It's not that I am not ready, I have been struggling with this for sometime, I have been very supportive, I cannot count the times I would come home after a 13 hour day, and sit and listen to her talk all night, never getting to bed before I had to return to work, among many other things. But, now it is starting to impact my relationships, my children are all much older, one refuses to talk to me, the other two are constantly worried about me. My family holds their breath when they hear that she maybe coming to a family event, and breath a huge sigh of relief that she doesn't, and then tell me privately that they considered not going. None of my friends want to be around me, because of her behavior. She refuses to follow any treatment plan developed by anyone, and instead claims she knows better. I just believe that she is so far from a healthy insistence, that I don't have the time, grandchildren for me are just a few short years away, and I want to enjoy that time in my life, not worry what might happen or not happen, as I said in my first post, am I wrong to think about myself?


----------



## 1965spunky (Jun 9, 2016)

Mr Blunt said:


> > *By jld*
> > It takes a very patient and dedicated spouse to help someone like this
> > If you are not ready to undertake the care and responsibility that Sam has, then it would be best for your wife if you would divorce her.
> 
> ...


? thank you, I think that's what I need, encouragement that it is ok to worry about myself, before it's too late


----------



## Mr Blunt (Jul 18, 2012)

> Am I wrong to think about myself?


You better worry about yourself and then take action for your betterment. Who else is going to look out for you with as much concern and action as you? It is very obvious that your wife is not going to think about you. In fact she is destroying you.


----------



## JohnA (Jun 24, 2015)

I think it is foolish at this point to believe that she was just groomed by her father. I think she got blasted by him. Have you den any reading about CSA. It is one thing to say she has DID or NPD it is another to question why and how this why plays out in her life. 

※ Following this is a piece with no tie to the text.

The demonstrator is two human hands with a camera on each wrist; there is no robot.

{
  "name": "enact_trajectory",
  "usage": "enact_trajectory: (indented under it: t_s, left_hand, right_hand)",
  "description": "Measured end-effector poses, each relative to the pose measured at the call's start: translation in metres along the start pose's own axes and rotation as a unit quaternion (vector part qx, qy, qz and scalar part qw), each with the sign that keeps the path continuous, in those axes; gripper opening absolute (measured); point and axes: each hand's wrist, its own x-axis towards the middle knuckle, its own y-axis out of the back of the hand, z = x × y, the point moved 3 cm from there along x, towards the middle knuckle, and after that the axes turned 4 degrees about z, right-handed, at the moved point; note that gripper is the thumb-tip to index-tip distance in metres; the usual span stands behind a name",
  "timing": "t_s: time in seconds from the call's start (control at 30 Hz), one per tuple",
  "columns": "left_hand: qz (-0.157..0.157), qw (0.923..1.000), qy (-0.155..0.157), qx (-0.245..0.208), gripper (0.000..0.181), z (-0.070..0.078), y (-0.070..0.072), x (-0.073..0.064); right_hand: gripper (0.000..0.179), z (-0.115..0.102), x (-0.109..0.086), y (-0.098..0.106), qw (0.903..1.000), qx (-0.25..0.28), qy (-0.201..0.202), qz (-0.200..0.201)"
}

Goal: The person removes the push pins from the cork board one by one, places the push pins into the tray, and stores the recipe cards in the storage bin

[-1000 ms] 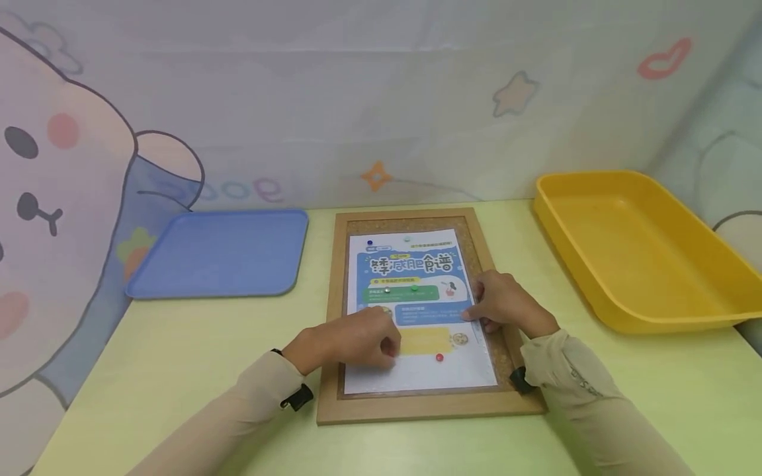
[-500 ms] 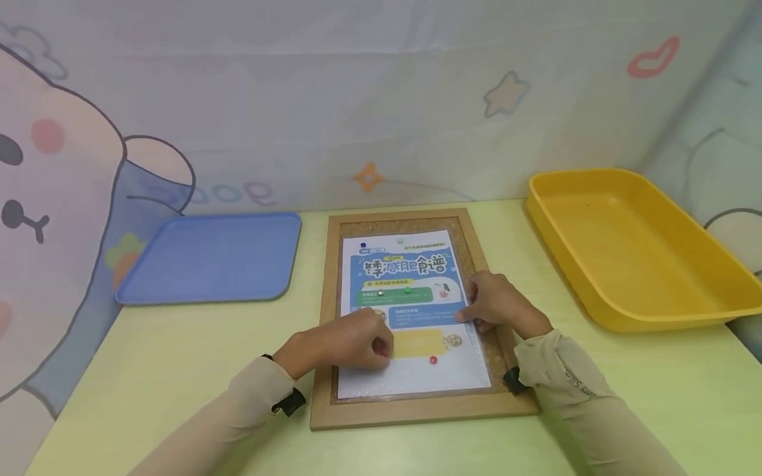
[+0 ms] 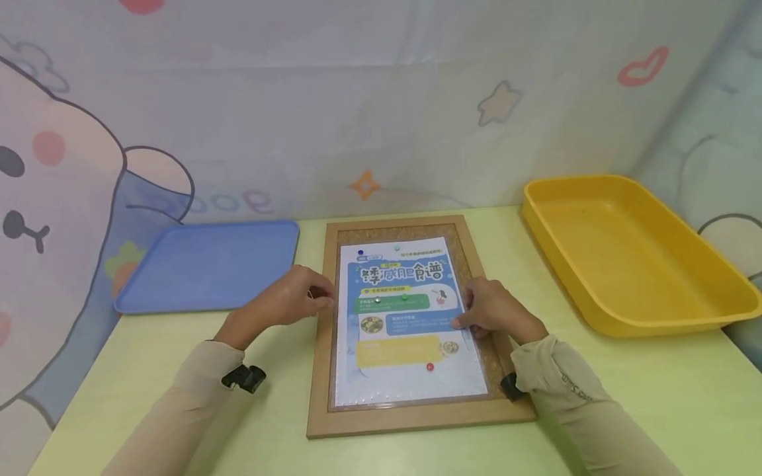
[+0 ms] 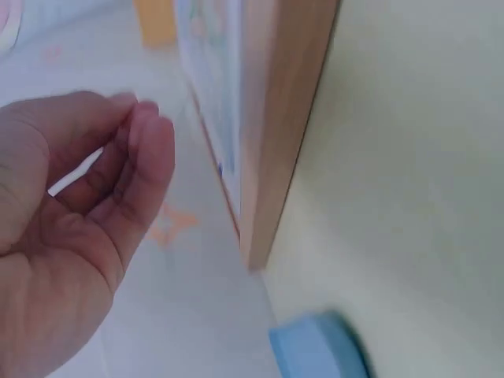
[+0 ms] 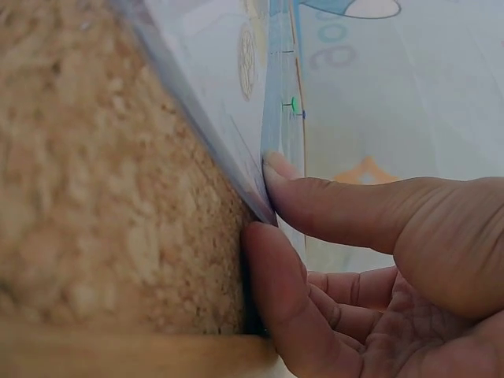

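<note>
A printed poster (image 3: pixel 411 390), apparently in a clear sleeve, lies on a wood-framed cork board (image 3: pixel 417 423). Pushpins show on it: a red one (image 3: pixel 430 367), a green one (image 3: pixel 405 297), a silver one (image 3: pixel 378 300), a dark blue one (image 3: pixel 360 252) and a pale green one (image 3: pixel 397 248). My right hand (image 3: pixel 497 309) pinches the poster's right edge between thumb and index finger, lifting it off the cork in the right wrist view. My left hand (image 3: pixel 286 301) hovers by the board's left edge, fingers loosely bent, nothing visible between them.
At the left stands a flat blue tray (image 3: pixel 208 264), partly behind my left hand. A deep yellow bin (image 3: pixel 631 324) is at the right, beyond my right forearm. Behind the table (image 3: pixel 268 423) hangs a printed cloth backdrop (image 3: pixel 333 99).
My left hand has left the lower left of the poster and moved up and left to the frame's edge. The right hand keeps its pinch on the poster's edge. The head view shifted slightly.
</note>
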Motion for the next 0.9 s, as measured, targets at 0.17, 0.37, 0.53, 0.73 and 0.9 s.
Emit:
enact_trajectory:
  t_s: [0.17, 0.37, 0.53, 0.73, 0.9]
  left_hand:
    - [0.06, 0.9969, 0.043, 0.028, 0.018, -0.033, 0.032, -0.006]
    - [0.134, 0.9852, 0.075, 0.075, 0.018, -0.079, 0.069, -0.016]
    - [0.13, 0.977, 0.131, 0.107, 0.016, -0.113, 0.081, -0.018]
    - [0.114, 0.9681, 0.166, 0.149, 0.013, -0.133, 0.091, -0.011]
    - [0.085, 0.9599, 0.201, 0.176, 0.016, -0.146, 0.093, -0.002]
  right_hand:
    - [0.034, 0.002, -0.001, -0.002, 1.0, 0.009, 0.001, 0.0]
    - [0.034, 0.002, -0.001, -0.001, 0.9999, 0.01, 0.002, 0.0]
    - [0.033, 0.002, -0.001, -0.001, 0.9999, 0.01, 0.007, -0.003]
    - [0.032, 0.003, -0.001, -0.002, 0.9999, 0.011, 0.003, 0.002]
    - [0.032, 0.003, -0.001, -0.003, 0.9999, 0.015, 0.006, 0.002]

Your marriage seems to be based on her daddy issues due to severe CSA. If so then you are actually part of the problem and need to let go. Yes, you are part of the problem because you are her husband and an authority figure and that person (due to CSA) is always a problem, regardless of the "who" is. Make sure her doctors know her full history and you intend to divorce.


----------



## EleGirl (Dec 3, 2011)

1965spunky said:


> ? thank you, I think that's what I need, encouragement that it is ok to worry about myself, before it's too late


You do need to worry about yourself. Often times the mentally ill drag down everyone around them. 

She's an adult. At some point the responsibility is on her to get her act together and not use her mental illness as an excuse for everything.

If she will not take responsibility for her issues, then you cannot help her anyway. You cannot help someone who does not really want your help. Instead she will only pull you further down.


----------



## TheTruthHurts (Oct 1, 2015)

Go. Ask the kids dad if it's ok to stay in the kids life particularly during the transition. I suspect he will welcome any stability and positive attitude around his child. 

Then start to rebuild your own family relationships that have been damaged by this woman.

I never allow negative people to stay in my life. It's far too distructive and its pernicious - you won't realize the extent of your psychic de-evolution because it's gradual.

Move on knowing you already put in more than enough time. Her reason for institutionalization are outrageous! Because her boy toy broke it off - ugh!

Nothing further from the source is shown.